Every line of the entries that holds the word "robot" is to be copied.
*** INPUT DATA ***
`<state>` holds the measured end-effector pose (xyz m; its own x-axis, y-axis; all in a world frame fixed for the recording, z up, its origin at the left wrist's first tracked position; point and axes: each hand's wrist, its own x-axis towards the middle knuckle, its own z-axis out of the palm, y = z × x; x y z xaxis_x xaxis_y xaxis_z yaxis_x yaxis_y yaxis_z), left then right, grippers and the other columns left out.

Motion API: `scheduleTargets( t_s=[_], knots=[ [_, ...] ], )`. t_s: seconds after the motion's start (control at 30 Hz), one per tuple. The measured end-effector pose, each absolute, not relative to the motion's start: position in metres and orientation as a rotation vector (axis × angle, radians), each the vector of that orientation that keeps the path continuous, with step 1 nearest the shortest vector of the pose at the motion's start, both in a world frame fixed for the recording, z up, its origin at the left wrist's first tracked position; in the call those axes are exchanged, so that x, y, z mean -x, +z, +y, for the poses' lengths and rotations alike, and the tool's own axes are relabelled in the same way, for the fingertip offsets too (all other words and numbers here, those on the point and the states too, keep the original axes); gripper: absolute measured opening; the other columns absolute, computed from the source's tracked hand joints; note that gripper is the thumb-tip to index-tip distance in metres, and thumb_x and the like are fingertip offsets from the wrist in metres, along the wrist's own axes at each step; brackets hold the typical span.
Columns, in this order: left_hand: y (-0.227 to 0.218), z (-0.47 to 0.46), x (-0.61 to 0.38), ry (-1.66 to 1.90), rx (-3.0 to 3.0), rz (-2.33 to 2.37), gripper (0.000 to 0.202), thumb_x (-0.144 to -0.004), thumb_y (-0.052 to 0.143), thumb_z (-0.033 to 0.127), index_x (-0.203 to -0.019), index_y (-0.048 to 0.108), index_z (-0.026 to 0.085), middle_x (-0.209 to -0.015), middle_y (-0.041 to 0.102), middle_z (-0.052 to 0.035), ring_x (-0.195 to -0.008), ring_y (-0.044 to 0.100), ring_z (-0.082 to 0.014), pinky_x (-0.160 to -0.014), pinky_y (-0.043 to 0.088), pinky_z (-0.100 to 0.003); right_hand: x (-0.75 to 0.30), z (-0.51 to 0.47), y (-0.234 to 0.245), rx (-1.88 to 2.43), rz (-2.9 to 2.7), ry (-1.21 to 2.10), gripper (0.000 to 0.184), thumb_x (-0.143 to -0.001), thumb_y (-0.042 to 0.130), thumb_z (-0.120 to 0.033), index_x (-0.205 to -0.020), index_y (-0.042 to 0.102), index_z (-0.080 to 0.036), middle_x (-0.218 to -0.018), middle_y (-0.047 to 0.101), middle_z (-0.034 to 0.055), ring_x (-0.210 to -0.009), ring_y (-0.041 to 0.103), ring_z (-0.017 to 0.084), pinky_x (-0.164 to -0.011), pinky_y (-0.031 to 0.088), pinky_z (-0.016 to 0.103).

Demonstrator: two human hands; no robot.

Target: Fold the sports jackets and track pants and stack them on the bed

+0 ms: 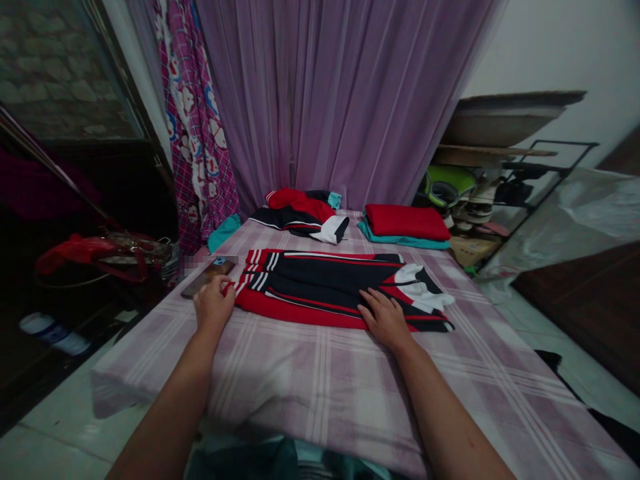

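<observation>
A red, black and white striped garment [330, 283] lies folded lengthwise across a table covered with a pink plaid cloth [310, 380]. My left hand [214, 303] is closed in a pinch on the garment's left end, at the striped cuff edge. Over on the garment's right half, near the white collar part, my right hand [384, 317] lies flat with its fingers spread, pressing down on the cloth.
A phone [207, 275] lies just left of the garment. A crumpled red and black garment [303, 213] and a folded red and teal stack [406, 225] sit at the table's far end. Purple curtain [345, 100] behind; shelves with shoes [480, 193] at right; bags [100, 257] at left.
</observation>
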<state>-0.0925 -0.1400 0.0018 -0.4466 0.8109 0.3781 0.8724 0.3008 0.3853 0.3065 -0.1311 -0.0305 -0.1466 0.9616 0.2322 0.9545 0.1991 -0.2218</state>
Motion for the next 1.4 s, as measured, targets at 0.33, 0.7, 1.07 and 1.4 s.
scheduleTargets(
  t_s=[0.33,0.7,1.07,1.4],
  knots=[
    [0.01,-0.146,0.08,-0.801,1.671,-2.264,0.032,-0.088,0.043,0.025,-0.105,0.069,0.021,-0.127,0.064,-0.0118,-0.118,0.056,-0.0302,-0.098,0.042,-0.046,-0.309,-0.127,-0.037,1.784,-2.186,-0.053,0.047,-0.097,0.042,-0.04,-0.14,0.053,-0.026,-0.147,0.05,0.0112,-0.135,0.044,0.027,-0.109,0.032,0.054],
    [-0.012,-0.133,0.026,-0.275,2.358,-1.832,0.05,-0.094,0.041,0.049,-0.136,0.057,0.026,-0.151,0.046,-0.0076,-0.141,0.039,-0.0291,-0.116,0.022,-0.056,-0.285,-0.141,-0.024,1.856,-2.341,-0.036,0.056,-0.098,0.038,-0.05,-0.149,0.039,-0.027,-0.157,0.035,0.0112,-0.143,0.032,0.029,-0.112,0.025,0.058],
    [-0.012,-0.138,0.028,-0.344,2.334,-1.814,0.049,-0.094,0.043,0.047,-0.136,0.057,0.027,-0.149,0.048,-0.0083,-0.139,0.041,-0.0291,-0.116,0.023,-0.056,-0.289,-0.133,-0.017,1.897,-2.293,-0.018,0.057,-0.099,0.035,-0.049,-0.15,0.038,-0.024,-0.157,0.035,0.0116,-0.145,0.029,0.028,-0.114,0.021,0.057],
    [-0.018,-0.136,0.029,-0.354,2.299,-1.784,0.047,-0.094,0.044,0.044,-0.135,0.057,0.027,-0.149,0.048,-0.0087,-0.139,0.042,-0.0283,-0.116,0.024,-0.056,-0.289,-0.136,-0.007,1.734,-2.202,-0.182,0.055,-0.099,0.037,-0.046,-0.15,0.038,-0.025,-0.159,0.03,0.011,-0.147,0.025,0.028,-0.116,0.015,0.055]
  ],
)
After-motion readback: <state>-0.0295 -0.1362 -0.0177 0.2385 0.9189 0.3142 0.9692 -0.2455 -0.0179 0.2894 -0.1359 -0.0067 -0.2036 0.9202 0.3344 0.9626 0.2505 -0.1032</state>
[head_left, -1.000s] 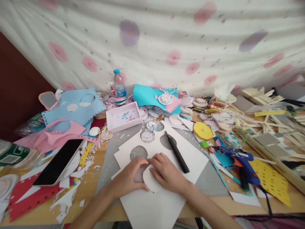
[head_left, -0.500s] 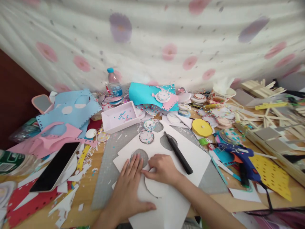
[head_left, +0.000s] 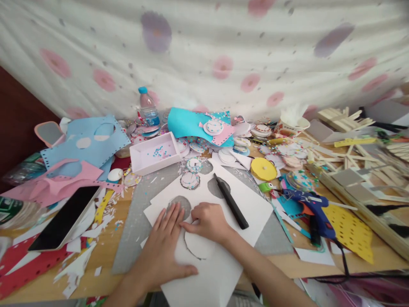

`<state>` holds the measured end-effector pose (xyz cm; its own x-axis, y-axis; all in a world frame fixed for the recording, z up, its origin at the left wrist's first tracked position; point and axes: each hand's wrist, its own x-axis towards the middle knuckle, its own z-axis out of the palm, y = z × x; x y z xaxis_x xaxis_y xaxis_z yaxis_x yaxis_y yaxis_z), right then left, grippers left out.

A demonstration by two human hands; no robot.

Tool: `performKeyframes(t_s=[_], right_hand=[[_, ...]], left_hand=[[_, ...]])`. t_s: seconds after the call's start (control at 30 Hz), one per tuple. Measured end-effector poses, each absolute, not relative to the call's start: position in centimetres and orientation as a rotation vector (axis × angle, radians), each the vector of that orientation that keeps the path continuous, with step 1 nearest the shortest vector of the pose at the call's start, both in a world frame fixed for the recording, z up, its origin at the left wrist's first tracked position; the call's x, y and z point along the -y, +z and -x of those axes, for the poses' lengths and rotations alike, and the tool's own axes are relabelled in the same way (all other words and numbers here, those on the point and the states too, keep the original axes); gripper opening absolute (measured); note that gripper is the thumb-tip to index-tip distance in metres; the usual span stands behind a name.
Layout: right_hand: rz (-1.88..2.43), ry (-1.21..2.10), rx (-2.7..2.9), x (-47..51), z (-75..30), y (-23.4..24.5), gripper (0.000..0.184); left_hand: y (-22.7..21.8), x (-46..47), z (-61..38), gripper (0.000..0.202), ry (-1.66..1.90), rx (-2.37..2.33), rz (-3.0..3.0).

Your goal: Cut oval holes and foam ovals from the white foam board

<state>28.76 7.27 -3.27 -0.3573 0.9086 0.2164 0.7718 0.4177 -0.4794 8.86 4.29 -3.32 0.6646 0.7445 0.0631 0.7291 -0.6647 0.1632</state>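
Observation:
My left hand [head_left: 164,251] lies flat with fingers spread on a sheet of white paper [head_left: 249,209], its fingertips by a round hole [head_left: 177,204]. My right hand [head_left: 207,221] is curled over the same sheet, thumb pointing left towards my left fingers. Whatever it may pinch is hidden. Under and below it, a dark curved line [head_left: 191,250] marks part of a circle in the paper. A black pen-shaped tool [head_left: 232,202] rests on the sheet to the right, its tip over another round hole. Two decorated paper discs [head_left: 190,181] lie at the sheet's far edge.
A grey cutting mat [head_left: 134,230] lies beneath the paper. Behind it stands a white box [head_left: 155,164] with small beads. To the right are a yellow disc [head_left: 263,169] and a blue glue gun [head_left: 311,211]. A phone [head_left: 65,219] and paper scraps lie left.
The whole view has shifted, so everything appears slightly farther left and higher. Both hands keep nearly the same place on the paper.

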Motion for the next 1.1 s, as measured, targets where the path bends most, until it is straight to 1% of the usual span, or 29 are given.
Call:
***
ANSWER:
Demonstrator: two human hands; no robot.
A demonstration by two human hands; no robot.

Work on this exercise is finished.